Mining & Extractive Industries

Rehabilitation Provision — Unwinding of Discount

Recording the annual increase in the rehabilitation provision due to the passage of time (discount unwinding).

Account NameTypeDebit ($)Credit ($)
Finance Cost — Provision UnwindingExpense (+)680,000.00-
Rehabilitation Provision (Increased)Liability (+)-680,000.00

💡 Accountant's Note

The rehabilitation provision is discounted to present value at inception. As the closure date approaches, the provision increases (unwinds) — the present value converges toward the nominal cost of rehabilitation. This increase is classified as a finance cost (unwinding of the discount), not an operating cost. It is calculated as: opening provision balance × discount rate.
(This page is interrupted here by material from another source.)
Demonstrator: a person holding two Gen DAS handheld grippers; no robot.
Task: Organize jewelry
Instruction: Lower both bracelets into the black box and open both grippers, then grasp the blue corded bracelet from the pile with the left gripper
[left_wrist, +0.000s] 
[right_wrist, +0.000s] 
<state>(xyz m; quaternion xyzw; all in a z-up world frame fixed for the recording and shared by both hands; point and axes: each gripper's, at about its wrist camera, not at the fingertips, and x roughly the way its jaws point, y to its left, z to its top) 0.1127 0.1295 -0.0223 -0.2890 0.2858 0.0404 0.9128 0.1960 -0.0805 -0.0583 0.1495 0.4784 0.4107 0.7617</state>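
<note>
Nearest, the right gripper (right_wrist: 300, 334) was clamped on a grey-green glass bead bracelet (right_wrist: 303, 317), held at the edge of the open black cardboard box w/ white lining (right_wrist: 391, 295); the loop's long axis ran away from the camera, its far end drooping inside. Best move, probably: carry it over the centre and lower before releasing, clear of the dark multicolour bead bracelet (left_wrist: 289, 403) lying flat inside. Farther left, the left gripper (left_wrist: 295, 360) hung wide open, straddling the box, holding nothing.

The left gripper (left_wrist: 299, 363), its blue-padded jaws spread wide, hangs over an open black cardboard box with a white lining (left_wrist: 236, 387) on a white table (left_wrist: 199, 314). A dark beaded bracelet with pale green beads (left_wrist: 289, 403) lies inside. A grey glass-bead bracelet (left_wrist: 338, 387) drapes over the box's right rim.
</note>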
Practitioner & Systems Framework

💻 ERP Architecture

The unwinding journal is posted monthly or annually in the ERP's finance module. The rate is the original discount rate applied when the provision was recognised — changes in market risk-free rates affect new provisions but the unwinding of existing provisions uses the original locked-in rate. For provisions in foreign currencies, there is an additional FX translation element — the provision is retranslated at the closing rate (IAS 21) with translation differences in OCI. The unwinding is disclosed separately in the finance cost note. Total rehabilitation provision unwinding can be a significant finance charge for mature mining operations.

⚠️ Audit Flags

Auditors confirm the discount rate used for unwinding matches the rate at which the provision was established (locked-in rate). Test that the unwinding calculation is applied to the opening provision balance (before the year's additions from new disturbance). For operations in non-functional currency countries, confirm FX translation is applied correctly — the provision balance in local currency is translated at the closing rate with differences in OCI. Confirm the unwinding is classified as finance cost, not operating cost, in the income statement.

📄 Required Documentation

Provision roll-forward showing the unwinding component separately, original discount rate documentation, provision balance at start of period, unwinding calculation (balance × rate), FX translation workings (for foreign currency provisions), finance cost note disclosure, and historical discount rate schedule by provision tranche.